[Storage Cleaner] Add script for removing bad runs from local & cloud storage #364

2015aroras · 2023-11-07T19:00:09Z

This PR adds a script for cleaning our local & cloud storage. The script is intended to have the following functionality:

This PR - It will delete bad runs (runs with no checkpoints other than maybe step 0).
Future - It will unshard and re-upload checkpoints of runs.
Future - It will rename runs to match their wandb id.

The script supports doing dry runs, where the main functionality is not performed (but some auxiliary actions like downloading files may still occur).

This PR has been tested on GCS, R2, S3 and local FS mostly on the dry run setting, but I have attempted a test file deletion in these locations too.

PR Train:

epwalsh

Overall looks good, I just left a few suggestions in the comments. And also consider using pathlib.Path instead of raw strings with os.path.* functions.

epwalsh · 2023-11-08T17:07:09Z

scripts/storage_cleaner.py

+def main():
+    args = get_parser().parse_args()
+
+    logging.basicConfig(level=getattr(logging, args.log_level.upper()))


Consider using util.prepare_cli_environment() instead

epwalsh · 2023-11-08T17:08:37Z

scripts/storage_cleaner.py

+        elif args.run_path is not None:
+            storage_cleaner.delete_bad_run(args.run_path)
+        else:
+            raise ValueError("Neither runs directory not run path provided for run cleaning")

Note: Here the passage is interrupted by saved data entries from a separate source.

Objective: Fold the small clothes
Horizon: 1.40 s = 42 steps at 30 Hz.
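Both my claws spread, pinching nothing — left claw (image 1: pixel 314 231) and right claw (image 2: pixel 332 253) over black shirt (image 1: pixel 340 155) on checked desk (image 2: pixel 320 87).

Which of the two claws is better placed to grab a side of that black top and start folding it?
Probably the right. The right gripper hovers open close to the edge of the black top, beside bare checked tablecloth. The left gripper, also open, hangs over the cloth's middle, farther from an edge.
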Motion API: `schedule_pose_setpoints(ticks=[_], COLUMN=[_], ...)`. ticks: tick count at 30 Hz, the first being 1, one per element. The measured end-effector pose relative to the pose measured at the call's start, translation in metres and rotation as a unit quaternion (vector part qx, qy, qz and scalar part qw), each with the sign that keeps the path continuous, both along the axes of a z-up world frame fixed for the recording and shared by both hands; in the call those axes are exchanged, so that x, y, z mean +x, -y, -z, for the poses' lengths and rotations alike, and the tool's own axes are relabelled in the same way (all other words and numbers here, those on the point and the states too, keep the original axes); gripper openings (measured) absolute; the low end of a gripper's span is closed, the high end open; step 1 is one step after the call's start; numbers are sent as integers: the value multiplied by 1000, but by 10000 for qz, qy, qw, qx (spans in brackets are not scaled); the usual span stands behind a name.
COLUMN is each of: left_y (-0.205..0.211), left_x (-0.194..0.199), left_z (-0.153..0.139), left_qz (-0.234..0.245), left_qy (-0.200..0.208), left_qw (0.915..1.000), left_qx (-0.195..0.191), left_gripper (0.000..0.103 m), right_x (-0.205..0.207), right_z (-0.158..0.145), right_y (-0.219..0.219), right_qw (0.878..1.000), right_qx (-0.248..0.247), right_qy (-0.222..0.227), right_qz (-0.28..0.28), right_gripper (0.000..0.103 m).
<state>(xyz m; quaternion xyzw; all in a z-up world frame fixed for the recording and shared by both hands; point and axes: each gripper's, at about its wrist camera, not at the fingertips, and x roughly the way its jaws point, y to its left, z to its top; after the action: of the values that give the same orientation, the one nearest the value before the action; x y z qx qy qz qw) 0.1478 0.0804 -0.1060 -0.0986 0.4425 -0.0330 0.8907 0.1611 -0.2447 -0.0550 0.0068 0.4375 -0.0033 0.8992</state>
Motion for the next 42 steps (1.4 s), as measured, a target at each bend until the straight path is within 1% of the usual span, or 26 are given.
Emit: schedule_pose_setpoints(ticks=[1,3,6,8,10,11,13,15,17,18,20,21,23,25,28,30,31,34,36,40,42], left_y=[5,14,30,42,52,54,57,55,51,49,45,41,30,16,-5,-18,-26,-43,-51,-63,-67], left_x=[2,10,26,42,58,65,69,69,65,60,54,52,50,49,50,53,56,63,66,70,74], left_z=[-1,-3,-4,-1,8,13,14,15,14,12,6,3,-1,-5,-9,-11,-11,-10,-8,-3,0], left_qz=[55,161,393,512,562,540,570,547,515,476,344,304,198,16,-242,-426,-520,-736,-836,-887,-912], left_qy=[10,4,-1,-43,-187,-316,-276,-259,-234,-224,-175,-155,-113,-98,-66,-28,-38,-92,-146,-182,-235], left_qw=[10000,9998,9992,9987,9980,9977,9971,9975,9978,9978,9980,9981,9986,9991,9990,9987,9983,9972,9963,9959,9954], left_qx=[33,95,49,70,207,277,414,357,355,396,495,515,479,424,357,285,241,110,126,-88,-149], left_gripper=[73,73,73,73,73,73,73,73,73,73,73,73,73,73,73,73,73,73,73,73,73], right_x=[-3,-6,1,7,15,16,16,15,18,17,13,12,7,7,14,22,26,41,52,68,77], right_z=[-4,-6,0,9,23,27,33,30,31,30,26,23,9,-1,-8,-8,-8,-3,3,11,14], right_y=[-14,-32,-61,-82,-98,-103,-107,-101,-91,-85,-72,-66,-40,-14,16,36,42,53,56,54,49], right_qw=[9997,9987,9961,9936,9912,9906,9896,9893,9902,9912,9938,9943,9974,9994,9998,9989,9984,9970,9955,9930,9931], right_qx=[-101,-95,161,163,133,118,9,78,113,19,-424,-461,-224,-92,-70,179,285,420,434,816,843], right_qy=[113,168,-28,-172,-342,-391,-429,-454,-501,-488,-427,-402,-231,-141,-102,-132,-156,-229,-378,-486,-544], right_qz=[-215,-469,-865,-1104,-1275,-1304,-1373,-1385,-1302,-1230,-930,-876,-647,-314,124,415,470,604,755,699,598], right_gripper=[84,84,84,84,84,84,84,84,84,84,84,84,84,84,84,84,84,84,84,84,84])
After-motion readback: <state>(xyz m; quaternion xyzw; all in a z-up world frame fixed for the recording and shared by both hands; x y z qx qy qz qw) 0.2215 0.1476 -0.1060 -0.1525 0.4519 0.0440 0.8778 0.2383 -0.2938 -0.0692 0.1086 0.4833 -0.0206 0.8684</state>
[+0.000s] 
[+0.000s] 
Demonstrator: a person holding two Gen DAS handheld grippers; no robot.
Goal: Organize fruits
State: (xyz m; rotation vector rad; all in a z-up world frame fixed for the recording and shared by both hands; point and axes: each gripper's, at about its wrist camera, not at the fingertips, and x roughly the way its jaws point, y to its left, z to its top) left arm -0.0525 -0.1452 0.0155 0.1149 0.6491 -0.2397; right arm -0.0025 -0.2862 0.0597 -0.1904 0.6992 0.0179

Always good to future proof:

Suggested change

raise ValueError("Neither runs directory not run path provided for run cleaning")

raise ValueError("Neither runs directory not run path provided for run cleaning")

else:

raise NotImplementedError(args.op)

epwalsh · 2023-11-09T17:28:26Z

scripts/storage_cleaner.py

+class S3StorageAdapter(StorageAdapter):
+    def __init__(self, endpoint_url: Optional[str] = None):
+        super().__init__()
+        self._s3_client = boto3.client(


Is there a reason you're not using util._get_s3_client()?

I was trying to avoid using the Olmo methods since they are probably more likely to change than this script (and I don't want them to accidentally break this). Also, I need to pass in an endpoint_url to use this for R2. I can modify util._get_s3_client to take in a endpoint_url if you want.

I was trying to avoid using the Olmo methods since they are probably more likely to change than this script (and I don't want them to accidentally break this).

Hard breaking changes (like a function being removed from util.py) should be caught by CI (mypy or ruff usually), but if you're worried about subtle breaks then you could always add more tests. I think the benefits of consolidating code here outweigh the risks.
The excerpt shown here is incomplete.